Bandsaw boxes can be a challenge to cut and it can be from a number of things.

Let's start with the stock you're trying to cut. The thicker the stock and/or the hardness of the wood can create it's own challenges when cutting out your box. Example; if you're using something like cherry, walnut or maple and it's 3 to 5" thick, you will have to get a feel for your feed rate (pushing your wood) and will have to take it a little slower. If you try to feed your stock too fast (no matter the width of the blade), you will find it hard to follow a line even on straight cuts.

The width of your blade will also play a factor on how it will track and how tight of a curve you will be able to cut. I know a lot of guys that use a 1/4" blade, but it will limit how tight of a radius you can cut. An 1/8" blade will allow you to cut a lot tighter radius, but you will have a little harder time making good straight cuts ( again it will have a lot to do with your feed rate).
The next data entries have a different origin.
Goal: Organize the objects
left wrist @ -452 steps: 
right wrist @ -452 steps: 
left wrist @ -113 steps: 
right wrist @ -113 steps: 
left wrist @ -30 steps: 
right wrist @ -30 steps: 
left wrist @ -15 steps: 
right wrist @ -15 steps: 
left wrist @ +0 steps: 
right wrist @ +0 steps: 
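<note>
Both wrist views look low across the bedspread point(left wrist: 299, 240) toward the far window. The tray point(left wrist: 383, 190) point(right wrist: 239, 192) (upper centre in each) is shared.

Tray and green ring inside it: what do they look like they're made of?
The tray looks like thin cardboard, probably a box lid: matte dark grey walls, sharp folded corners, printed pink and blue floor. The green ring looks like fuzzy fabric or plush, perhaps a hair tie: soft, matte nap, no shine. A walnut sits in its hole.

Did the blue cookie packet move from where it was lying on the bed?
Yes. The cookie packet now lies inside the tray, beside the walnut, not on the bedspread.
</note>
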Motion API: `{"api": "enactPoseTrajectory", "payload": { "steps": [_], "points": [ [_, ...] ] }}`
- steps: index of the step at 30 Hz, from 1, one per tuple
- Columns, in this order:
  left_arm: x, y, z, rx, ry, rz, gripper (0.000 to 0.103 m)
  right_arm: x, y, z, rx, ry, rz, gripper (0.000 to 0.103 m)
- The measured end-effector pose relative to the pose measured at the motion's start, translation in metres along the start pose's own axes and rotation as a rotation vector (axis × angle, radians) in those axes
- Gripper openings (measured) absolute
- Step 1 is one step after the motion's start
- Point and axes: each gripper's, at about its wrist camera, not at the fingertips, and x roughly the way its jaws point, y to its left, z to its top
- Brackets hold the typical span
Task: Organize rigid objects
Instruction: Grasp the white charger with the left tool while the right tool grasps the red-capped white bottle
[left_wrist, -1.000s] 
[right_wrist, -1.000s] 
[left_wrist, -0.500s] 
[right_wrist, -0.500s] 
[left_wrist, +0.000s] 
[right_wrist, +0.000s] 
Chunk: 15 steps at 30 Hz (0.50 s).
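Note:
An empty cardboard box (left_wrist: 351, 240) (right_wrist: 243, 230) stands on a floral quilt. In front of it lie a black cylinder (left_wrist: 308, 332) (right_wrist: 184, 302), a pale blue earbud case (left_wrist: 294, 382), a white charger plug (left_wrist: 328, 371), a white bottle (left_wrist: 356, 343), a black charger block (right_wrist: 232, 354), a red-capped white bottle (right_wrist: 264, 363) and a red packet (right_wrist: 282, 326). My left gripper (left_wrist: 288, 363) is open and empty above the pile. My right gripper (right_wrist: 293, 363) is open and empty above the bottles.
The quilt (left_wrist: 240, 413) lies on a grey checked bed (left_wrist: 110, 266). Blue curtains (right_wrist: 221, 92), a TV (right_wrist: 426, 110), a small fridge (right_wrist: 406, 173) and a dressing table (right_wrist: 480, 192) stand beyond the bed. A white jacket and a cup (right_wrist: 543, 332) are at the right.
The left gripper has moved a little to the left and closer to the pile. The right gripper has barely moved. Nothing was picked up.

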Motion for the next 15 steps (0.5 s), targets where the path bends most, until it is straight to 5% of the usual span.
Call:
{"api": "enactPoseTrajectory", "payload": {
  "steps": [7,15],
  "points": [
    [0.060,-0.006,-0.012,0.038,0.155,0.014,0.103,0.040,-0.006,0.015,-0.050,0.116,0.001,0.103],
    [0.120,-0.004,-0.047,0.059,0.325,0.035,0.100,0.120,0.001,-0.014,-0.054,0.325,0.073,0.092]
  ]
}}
I've always like using a 3/16", 10 or 12tpi blade when doing bandsaw boxes. It usually allows me to make as tight of a radius as I need and still gives me a little more control when cutting in general.

The biggest mistake I see most guys make with a bandsaw is not pushing the wood square into the cutting edge of the blade. Pratice a little with scrap wood and watch how you push the wood when you start cutting a curve. We have a tendancy to push to the side a little instead of pushing our wood straight into the blade. Once you push your stock a little to one side or the other you will notice that the blade will begin to flex and two things begin to happen and it's hard to correct if you're not paying attention.

Your blade will no longer be cutting your stock at 90 degrees and it will want to wonder off your cutting line and you will have to start forcing your cut trying to get back on line. The thicker the wood your trying to cut the worse the problem will be. It won't matter if your saw is set up right or not.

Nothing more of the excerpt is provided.